R115777 Induces Reductions in Bone Marrow Blasts

NANTES, France—The farnesyl transferase inhibitor R115777 (tipifarnib, also known as Zarnestra) is well-tolerated and effective even in relapsed, refractory acute myelogenous leukemia (AML), according to interim results of a phase II study (ASCO abstract 1056). "In this multicenter trial, we have treated relapsed and refractory patients including those who never had a complete response," lead author Jean-Luc Harousseau, MD, professor and head of the hematology department at University Hospital (hotel Dieu) in Nantes, France, told Oncology News International. "Disappearance of blasts and complete response is very encouraging for the future of Zarnestra in AML."

Because current treatment for patients with refractory or relapsed AML is unsatisfactory, the focus of research has shifted to farnesyl transferase inhibitors (FTIs), which disrupt multiple signal transduction pathways. In preclinical models, FTIs arrest growth and inhibit angiogenesis.

R115777 is an orally bioavailable and specific FTI which showed in vivo biologic activity and dose-related accumulation in bone marrow. In an earlier phase I dose-escalation trial, R115777 produced clinical responses in 8 of 25 adults (32%) with refractory, relapsed, or high-risk AML, and led to complete remission in 2 patients.

Confirmatory Trials

To confirm the activity of R115777 in patients with relapsed and refractory AML, Dr. Harousseau and colleagues are conducting a multicenter, open-label phase II trial, which thus far has enrolled 151 patients. The starting dose (cycles 1-3) is 600 mg twice daily × 21 days every 4 weeks.

Of study subjects with relapsed AML, 70% are male, 46% are over age 59, 31% had a second relapse, 11% did not have a complete response after first induction, 63% had abnormal cytogenetics, and 9% had an abnormal chromosome 5, 7, or 11.

Of 50 evaluable patients (median age 56 years) with relapsed AML, seven (14%) had reductions in bone marrow leukemic blasts to less than 5% after R115777 treatment. Prior therapy in these seven patients included cytarabine, daunorubicin (daunomycin, Cerubidine) mitoxantrone (Novantrone), and etoposide. Three of these seven patients tolerated R115777 without dose reductions. At least a 50% decrease in blasts from baseline occurred in 31 patients (62%).
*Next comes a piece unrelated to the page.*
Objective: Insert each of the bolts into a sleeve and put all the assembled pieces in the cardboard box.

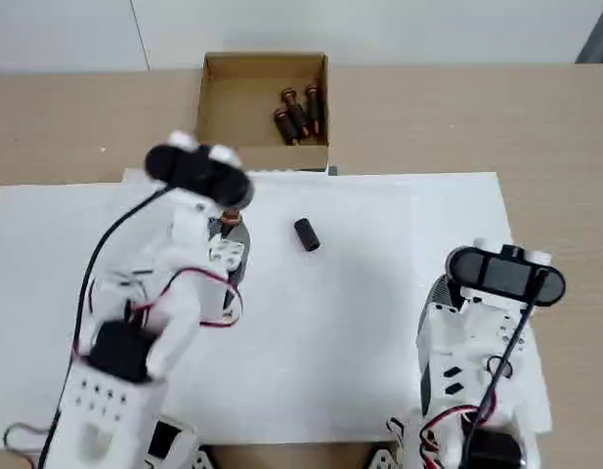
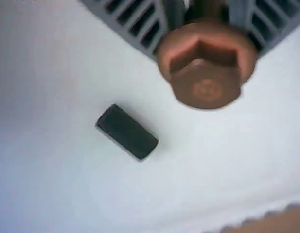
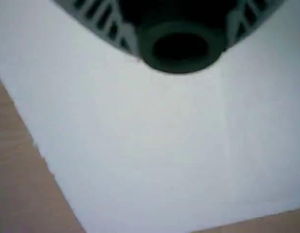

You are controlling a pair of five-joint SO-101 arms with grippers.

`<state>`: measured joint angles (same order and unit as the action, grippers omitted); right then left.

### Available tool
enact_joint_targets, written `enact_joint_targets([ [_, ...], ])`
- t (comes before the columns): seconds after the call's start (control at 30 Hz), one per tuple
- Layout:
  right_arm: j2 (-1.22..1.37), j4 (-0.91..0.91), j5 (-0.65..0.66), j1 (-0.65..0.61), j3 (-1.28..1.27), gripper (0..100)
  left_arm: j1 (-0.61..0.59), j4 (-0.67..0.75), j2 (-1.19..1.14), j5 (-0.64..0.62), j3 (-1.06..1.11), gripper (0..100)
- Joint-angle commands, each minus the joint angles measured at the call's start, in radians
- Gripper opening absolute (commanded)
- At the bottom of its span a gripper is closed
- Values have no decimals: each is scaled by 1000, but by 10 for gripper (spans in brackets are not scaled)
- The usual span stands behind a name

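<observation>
Three assembled pieces [image 1: 299, 110] sit in the cardboard box [image 1: 215, 98]; left gripper [image 2: 206, 34] clamps a bolt [image 2: 205, 73], right gripper [image 3: 180, 24] a sleeve [image 3: 179, 48]; one loose sleeve [image 1: 307, 234] waits.

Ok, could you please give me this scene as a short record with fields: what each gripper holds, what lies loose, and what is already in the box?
left gripper: shut on a copper bolt, bolt head toward the wrist camera
right gripper: shut on the held sleeve, black, its open end toward the wrist camera
loose sleeve: black, lying on the white sheet, touching neither gripper
cardboard box: at the far edge of the sheet, open
assembled pieces: what look like three, lying in the box
</observation>
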<state>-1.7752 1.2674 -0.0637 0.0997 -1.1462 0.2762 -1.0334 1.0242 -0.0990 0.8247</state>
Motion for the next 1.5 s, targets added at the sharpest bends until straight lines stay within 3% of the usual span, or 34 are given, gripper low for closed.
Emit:
enact_joint_targets([
  [0.0,-42,-81,-15,-61,-61,2,-3,138,132,-104,101,6],
  [0.6,-39,-509,-17,-582,-351,2,3,423,531,-462,516,6],
  [0.83,-39,-648,-15,-696,-462,3,32,552,789,-506,716,6],
  [1.0,-39,-684,-5,-745,-502,3,26,618,787,-528,740,6],
  [1.27,-39,-736,190,-785,-537,3,34,629,793,-566,740,6],
  [1.47,-39,-737,262,-786,-537,3,63,629,793,-565,740,6],
])
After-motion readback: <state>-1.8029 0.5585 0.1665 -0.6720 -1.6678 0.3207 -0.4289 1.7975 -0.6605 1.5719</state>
Of study subjects with refractory AML, 62% are male, 59% are over age 59, 74% did not have a complete response after first induction, 67% never had a complete response, 63% had abnormal cytogenetics, and 18% had an abnormal chromosome 5, 7, or 11.

Of 40 evaluable patients with refractory AML, 8% had less than 5% blasts and 60% had at least a 50% decrease in blasts after R115777 treatment.

Median survival in treated patients was 2.3 months for patients with relapsed AML and 2.1 months for patients with refractory AML.

Accrual Is Ongoing

"The drug induces significant reductions in bone marrow leukemic blasts in patients with relapsed AML," Dr. Harousseau said. "The drug is given orally, and has a very low incidence of nonhematologic side effects."

The most frequent grade 3/4 drug-related adverse events among the evaluable relapsed patients were hypokalemia, rash, and hyperbilirubinemia, each reported in two patients. Other nonhematologic toxicities thought to be drug-related were fever (4%), fatigue (6%), and asthenia (5%). Grade 3/4 hematologic toxicities thought to be drug-related were anemia (16%), thrombocytopenia (26%), granulocytopenia (21%), leukopenia (14%) and pancytopenia (4%).

Accrual is ongoing to confirm these encouraging results and to assess the potential of R115777 to induce sustained clinical responses in AML patients.

"Since this drug is effective and well-tolerated, it could be tested in earlier stages of the disease, and should also be tested as maintenance therapy," Dr. Harousseau said. "We are planning a study in elderly patients in complete remission in combination with other cytotoxic agents."